Brief: Which lines run from the one with "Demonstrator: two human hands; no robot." through the end of the data? Retype them exactly, without pictures.

Data extract:

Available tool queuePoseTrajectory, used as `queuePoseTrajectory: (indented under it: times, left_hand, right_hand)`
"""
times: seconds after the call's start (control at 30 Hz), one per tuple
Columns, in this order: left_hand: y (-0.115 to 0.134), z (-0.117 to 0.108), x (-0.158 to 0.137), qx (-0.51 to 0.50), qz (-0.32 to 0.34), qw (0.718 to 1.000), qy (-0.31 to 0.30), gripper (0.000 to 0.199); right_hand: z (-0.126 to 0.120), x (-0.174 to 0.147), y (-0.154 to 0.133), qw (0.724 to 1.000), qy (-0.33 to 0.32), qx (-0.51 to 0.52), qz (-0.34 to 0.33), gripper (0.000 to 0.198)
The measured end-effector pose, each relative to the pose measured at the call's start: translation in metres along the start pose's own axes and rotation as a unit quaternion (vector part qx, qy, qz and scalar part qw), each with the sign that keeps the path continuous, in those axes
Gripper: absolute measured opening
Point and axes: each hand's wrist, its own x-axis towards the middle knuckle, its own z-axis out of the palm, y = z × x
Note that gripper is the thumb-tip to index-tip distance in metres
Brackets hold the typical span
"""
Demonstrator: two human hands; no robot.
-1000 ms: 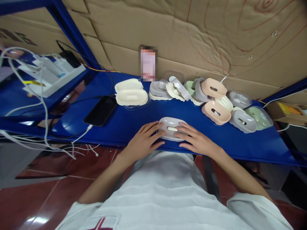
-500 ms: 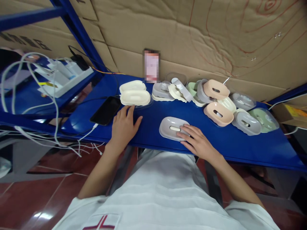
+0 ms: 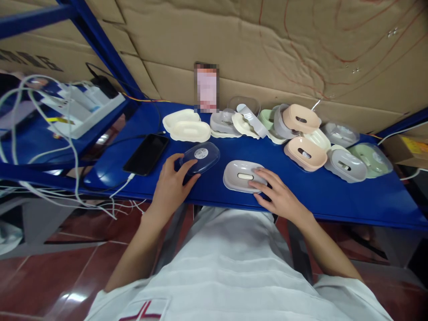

Response area:
Demonstrator: two human hands; no robot.
-1000 ms: 
-500 ms: 
+0 ms: 

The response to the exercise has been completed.